(WHAT NEEDS TO BE DONE): When you write out the listing below, keep each word exactly as it stands and drop the pictures.

-- Opening Marker --

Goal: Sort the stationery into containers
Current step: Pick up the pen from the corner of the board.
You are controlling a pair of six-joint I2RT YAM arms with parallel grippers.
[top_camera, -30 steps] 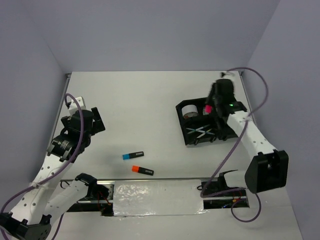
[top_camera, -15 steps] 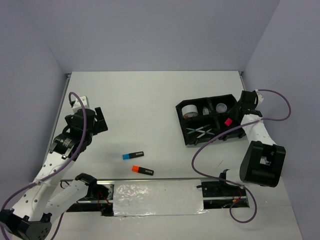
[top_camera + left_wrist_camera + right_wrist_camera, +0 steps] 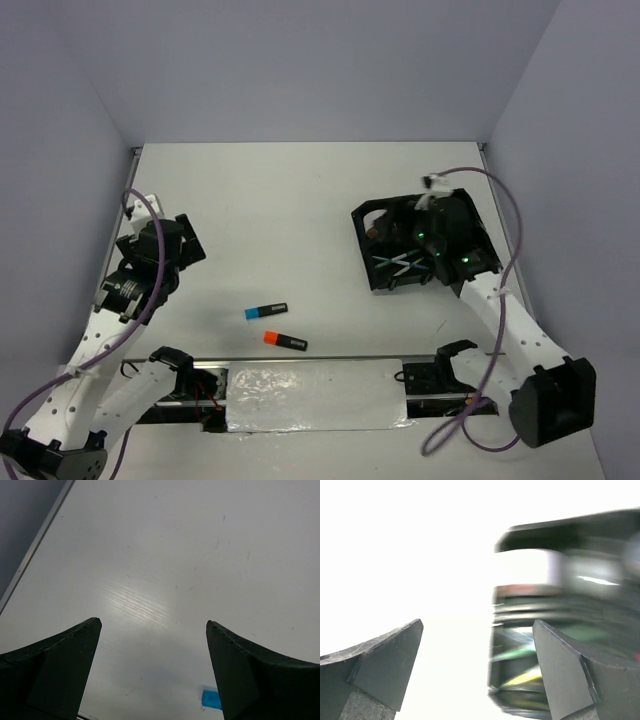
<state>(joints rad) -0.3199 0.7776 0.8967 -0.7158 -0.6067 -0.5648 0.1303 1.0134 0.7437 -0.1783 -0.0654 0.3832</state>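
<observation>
Starting nearest me: orange-ended short black highlighter (image 3: pixel 285 341) lies flat on the white desk (image 3: pixel 300 200), loose, not sorted yet. Just past it, close but not touching, blue-ended short black highlighter (image 3: pixel 266 311), also flat and roughly parallel to the first. Both are stubby smooth plastic bars. I judge they will not roll much and should take a pinch across the short side.

Left tool (image 3: pixel 152 625) hangs over bare desk to the left of those two, fingers spread wide, nothing between them. The blue end peeks in at the bottom edge of its wrist view, so I read it as parked within reach of the blue one, the likely next pick. The desk there is matte laminate with a soft sheen and fine scratches.

Farther out on the right sits the black plastic organiser tray (image 3: pixel 362 215), hard, with thin divider walls and skewed to the desk edge. Two thin pens (image 3: pixel 395 265) lie crossed in its near-left compartment, fitting there because it is the long slot. Right tool (image 3: pixel 477 625) is above the tray, fingers apart and empty. Its wrist view is badly blurred, but nothing shows between them. I guess it is placed there for dropping pieces in. The right arm covers the back compartments, so I cannot tell what they hold, and I see no pink-ended highlighter.
</observation>
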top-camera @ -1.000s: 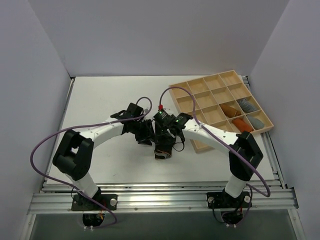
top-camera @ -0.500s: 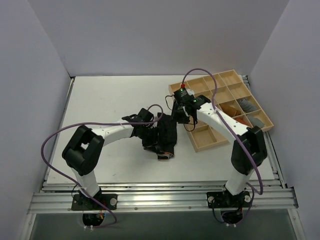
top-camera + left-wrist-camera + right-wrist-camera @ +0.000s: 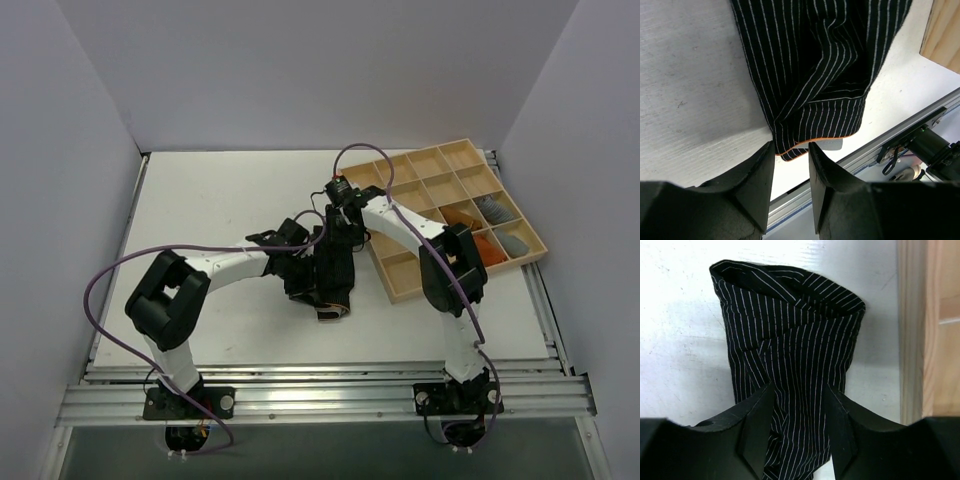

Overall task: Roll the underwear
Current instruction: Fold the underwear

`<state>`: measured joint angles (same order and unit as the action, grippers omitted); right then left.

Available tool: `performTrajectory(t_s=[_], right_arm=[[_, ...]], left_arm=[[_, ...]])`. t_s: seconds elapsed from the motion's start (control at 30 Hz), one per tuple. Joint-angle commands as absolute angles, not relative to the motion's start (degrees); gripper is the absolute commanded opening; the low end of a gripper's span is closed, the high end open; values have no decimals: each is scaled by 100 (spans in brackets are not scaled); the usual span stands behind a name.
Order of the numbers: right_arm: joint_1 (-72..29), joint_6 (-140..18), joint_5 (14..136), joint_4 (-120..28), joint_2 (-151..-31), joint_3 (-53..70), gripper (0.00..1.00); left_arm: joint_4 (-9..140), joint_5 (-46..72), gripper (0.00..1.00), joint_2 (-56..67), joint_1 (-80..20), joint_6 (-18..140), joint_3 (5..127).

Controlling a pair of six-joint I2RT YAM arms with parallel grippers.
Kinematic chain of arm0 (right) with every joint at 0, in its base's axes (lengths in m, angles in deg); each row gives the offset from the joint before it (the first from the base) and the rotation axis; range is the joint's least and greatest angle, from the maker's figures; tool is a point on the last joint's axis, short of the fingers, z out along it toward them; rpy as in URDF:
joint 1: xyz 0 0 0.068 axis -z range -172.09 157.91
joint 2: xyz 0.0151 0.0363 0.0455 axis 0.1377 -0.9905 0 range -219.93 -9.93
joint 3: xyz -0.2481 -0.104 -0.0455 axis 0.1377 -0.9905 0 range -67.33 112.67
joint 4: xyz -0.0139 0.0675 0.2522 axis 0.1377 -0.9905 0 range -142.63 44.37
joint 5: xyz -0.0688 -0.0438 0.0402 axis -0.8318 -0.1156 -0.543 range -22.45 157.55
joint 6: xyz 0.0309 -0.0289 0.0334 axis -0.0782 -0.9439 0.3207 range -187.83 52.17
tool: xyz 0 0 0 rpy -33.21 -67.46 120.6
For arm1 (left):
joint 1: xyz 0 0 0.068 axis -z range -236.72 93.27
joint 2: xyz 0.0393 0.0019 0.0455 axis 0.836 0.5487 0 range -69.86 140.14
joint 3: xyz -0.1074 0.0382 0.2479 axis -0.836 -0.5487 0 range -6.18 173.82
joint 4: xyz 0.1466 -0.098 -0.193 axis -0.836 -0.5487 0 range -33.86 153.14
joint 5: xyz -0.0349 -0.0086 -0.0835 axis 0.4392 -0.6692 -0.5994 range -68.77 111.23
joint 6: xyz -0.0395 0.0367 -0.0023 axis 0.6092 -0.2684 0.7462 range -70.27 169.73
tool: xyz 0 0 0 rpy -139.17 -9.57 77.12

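The underwear (image 3: pixel 337 282) is black with thin white pinstripes and an orange hem. It lies folded into a narrow strip on the white table, just left of the tray. In the left wrist view (image 3: pixel 815 65) its orange-edged corner lies right at the tips of my left gripper (image 3: pixel 791 146), whose jaws stand a little apart with nothing clamped. That gripper (image 3: pixel 303 277) sits at the strip's left side. My right gripper (image 3: pixel 335 233) is at the strip's far end. Its open fingers (image 3: pixel 799 387) straddle the fabric (image 3: pixel 790 335) from above.
A wooden compartment tray (image 3: pixel 412 268) stands to the right, close to the garment; its edge shows in both wrist views (image 3: pixel 945 30) (image 3: pixel 930 330). Orange rolls (image 3: pixel 460 220) and grey rolls (image 3: pixel 492 210) fill some of its right-hand cells. An aluminium rail (image 3: pixel 320 395) runs along the near table edge.
The right arm lifted away toward the tray, then swung back over the garment's far end. The left gripper shifted slightly right alongside the garment, which now lies longer and flatter.
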<state>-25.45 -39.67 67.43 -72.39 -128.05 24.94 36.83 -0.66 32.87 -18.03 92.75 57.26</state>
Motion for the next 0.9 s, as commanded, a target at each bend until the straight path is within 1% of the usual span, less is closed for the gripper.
performTrajectory(t_s=[0.0, 0.27, 0.53, 0.63, 0.67, 0.8, 0.87], right_arm=[[-2575, -4234, 6991, -7112, -12752, 2575, 41], [-2750, -4287, 7220, -6857, -12796, 2390, 45], [-2821, -4366, 6922, -6892, -13174, 2548, 45], [-2803, -4366, 6852, -6909, -13305, 2627, 41], [-2803, -4349, 6825, -6927, -13332, 2706, 37], [-2812, -4305, 6825, -6971, -13447, 2820, 29], [-2803, -4252, 6781, -6988, -13456, 2882, 22]], left_arm=[[3896, -39, 41, 3235, -1753, 9402, 5693], [4011, -92, 39, 3297, -1753, 9464, 5675], [3984, -66, 33, 3332, -1753, 9473, 5711], [4002, -75, 30, 3341, -1744, 9490, 5711], [4011, -101, 29, 3341, -1752, 9499, 5711], [4116, -162, 26, 3385, -1752, 9596, 5684], [4186, -206, 22, 3411, -1753, 9631, 5684]])
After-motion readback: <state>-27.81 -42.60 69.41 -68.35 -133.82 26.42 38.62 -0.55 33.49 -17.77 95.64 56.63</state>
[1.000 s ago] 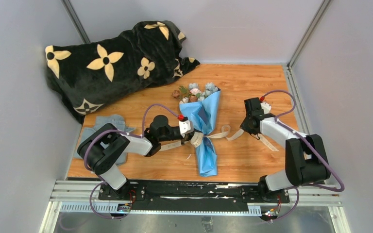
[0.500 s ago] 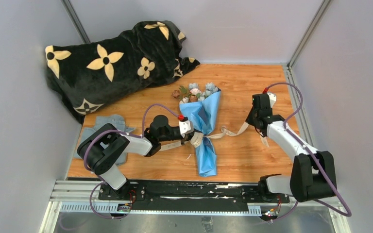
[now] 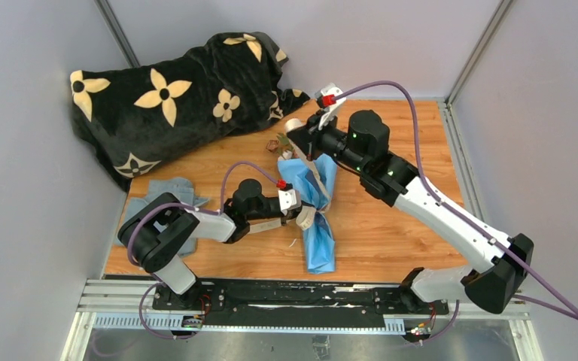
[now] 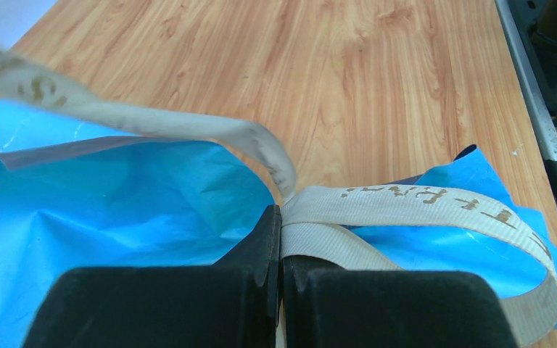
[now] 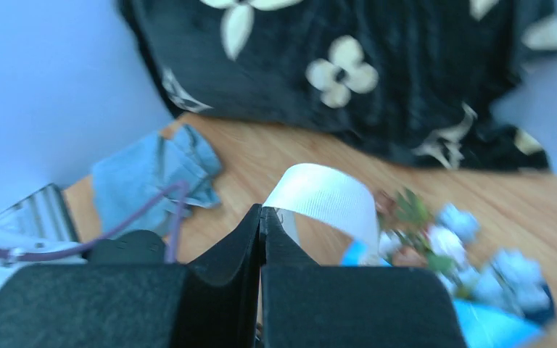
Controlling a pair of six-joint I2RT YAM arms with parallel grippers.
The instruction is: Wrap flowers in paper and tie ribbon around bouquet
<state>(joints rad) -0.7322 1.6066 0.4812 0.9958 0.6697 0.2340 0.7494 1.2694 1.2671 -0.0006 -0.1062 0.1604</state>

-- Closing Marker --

(RESULT FOR THIS EXERCISE):
Goal: Sort the stationery into containers
Current step: Pick up the pen from the corner of the board.
You are controlling a pair of six-joint I2RT YAM arms with parallel grippers.
[top_camera, -30 steps] 
[top_camera, -15 steps] 
[top_camera + left_wrist_camera + right_wrist_camera, +0 steps] 
<state>(joints rad) -0.3199 0.7776 0.8967 -0.7158 -0.6067 -0.5648 0.1303 1.0134 0.7437 -0.1783 -0.0654 0.3832</state>
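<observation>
Starting nearest me: orange-ended short black highlighter (image 3: pixel 285 341) lies flat on the white desk (image 3: pixel 300 200), loose, not sorted yet. Just past it, close but not touching, blue-ended short black highlighter (image 3: pixel 266 311), also flat and roughly parallel to the first. Both are stubby smooth plastic bars. I judge they will not roll much and should take a pinch across the short side.

Left tool (image 3: pixel 152 625) hangs over bare desk to the left of those two, fingers spread wide, nothing between them. The blue end peeks in at the bottom edge of its wrist view, so I read it as parked within reach of the blue one, the likely next pick. The desk there is matte laminate with a soft sheen and fine scratches.

Farther out on the right sits the black plastic organiser tray (image 3: pixel 362 215), hard, with thin divider walls and skewed to the desk edge. Two thin pens (image 3: pixel 395 265) lie crossed in its near-left compartment, fitting there because it is the long slot. Right tool (image 3: pixel 477 625) is above the tray, fingers apart and empty. Its wrist view is badly blurred, but nothing shows between them. I guess it is placed there for dropping pieces in. The right arm covers the back compartments, so I cannot tell what they hold, and I see no pink-ended highlighter.
</observation>
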top-camera @ -1.000s: 
top-camera @ -0.500s: 
top-camera + left-wrist-camera + right-wrist-camera @ +0.000s: 

Overall task: Roll the underwear
Current instruction: Fold the underwear

`<state>`: measured joint angles (same order and unit as the action, grippers omitted); right then left.

Available tool: `performTrajectory(t_s=[_], right_arm=[[_, ...]], left_arm=[[_, ...]])`. t_s: seconds elapsed from the motion's start (control at 30 Hz), one per tuple. Joint-angle commands as absolute angles, not relative to the motion's start (degrees); gripper is the absolute commanded opening; the low end of a gripper's span is closed, the high end open; values have no decimals: each is scaled by 100 (spans in brackets are not scaled); the usual span stands behind a name.
Order of the numbers: right_arm: joint_1 (-72..29), joint_6 (-140..18), joint_5 (14..136), joint_4 (-120..28), joint_2 (-151..-31), joint_3 (-53..70), gripper (0.00..1.00); left_arm: joint_4 (-9..140), joint_5 (-46..72), gripper (0.00..1.00), joint_2 (-56..67), joint_1 (-80..20), joint_6 (-18..140), joint_3 (5..127).

Controlling a pair of six-joint I2RT YAM arms with parallel grippers.
Kinematic chain of arm0 (right) with every joint at 0, in its base's axes (lengths in m, angles in deg); each row gives the offset from the joint before it (the first from the base) and the rotation axis; range is the joint's least and greatest angle, from the maker's figures; tool is a point on the last joint's axis, short of the fingers, z out along it toward them; rpy as in URDF:
joint 1: xyz 0 0 0.068 axis -z range -172.09 157.91
joint 2: xyz 0.0151 0.0363 0.0455 axis 0.1377 -0.9905 0 range -219.93 -9.93
joint 3: xyz -0.2481 -0.104 -0.0455 axis 0.1377 -0.9905 0 range -67.33 112.67
joint 4: xyz -0.0139 0.0675 0.2522 axis 0.1377 -0.9905 0 range -142.63 44.37
joint 5: xyz -0.0688 -0.0438 0.0402 axis -0.8318 -0.1156 -0.543 range -22.45 157.55
joint 6: xyz 0.0309 -0.0289 0.0334 axis -0.0782 -0.9439 0.3207 range -187.83 52.17
tool: xyz 0 0 0 rpy -33.21 -67.46 120.6
For arm1 (left):
joint 1: xyz 0 0 0.068 axis -z range -236.72 93.27
joint 2: xyz 0.0393 0.0019 0.0455 axis 0.836 0.5487 0 range -69.86 140.14
joint 3: xyz -0.1074 0.0382 0.2479 axis -0.836 -0.5487 0 range -6.18 173.82
joint 4: xyz 0.1466 -0.098 -0.193 axis -0.836 -0.5487 0 range -33.86 153.14
joint 5: xyz -0.0349 -0.0086 -0.0835 axis 0.4392 -0.6692 -0.5994 range -68.77 111.23
joint 6: xyz -0.0395 0.0367 -0.0023 axis 0.6092 -0.2684 0.7462 range -70.27 169.73
tool: xyz 0 0 0 rpy -139.17 -9.57 77.12

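The underwear (image 3: pixel 337 282) is black with thin white pinstripes and an orange hem. It lies folded into a narrow strip on the white table, just left of the tray. In the left wrist view (image 3: pixel 815 65) its orange-edged corner lies right at the tips of my left gripper (image 3: pixel 791 146), whose jaws stand a little apart with nothing clamped. That gripper (image 3: pixel 303 277) sits at the strip's left side. My right gripper (image 3: pixel 335 233) is at the strip's far end. Its open fingers (image 3: pixel 799 387) straddle the fabric (image 3: pixel 790 335) from above.
A wooden compartment tray (image 3: pixel 412 268) stands to the right, close to the garment; its edge shows in both wrist views (image 3: pixel 945 30) (image 3: pixel 930 330). Orange rolls (image 3: pixel 460 220) and grey rolls (image 3: pixel 492 210) fill some of its right-hand cells. An aluminium rail (image 3: pixel 320 395) runs along the near table edge.
The right arm lifted away toward the tray, then swung back over the garment's far end. The left gripper shifted slightly right alongside the garment, which now lies longer and flatter.
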<state>-25.45 -39.67 67.43 -72.39 -128.05 24.94 36.83 -0.66 32.87 -18.03 92.75 57.26</state>
Motion for the next 0.9 s, as commanded, a target at each bend until the straight path is within 1% of the usual span, less is closed for the gripper.
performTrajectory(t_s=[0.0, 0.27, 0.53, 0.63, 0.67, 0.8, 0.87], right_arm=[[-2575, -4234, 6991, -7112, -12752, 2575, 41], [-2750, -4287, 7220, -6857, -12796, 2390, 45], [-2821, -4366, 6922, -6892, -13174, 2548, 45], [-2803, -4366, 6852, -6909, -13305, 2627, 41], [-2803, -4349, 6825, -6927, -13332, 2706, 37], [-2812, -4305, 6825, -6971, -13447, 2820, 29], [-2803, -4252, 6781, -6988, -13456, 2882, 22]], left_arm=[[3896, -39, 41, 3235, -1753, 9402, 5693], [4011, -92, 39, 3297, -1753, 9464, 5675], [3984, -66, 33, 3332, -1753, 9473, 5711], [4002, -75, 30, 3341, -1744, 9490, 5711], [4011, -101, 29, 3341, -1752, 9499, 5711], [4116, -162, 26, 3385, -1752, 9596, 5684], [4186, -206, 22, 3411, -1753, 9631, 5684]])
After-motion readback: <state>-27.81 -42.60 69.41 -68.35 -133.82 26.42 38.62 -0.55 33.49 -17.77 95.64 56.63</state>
[1.000 s ago] 
[0.500 s ago] 
[now] 
[now] 
[now] 
Controlling a pair of six-joint I2RT YAM arms with parallel grippers.
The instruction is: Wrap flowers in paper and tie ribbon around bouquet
<state>(joints rad) -0.7322 1.6066 0.4812 0.9958 0.6697 0.2340 0.7494 1.2694 1.2671 -0.0006 -0.1062 0.1604</state>

This exercise is now finished, and nothing remains to add.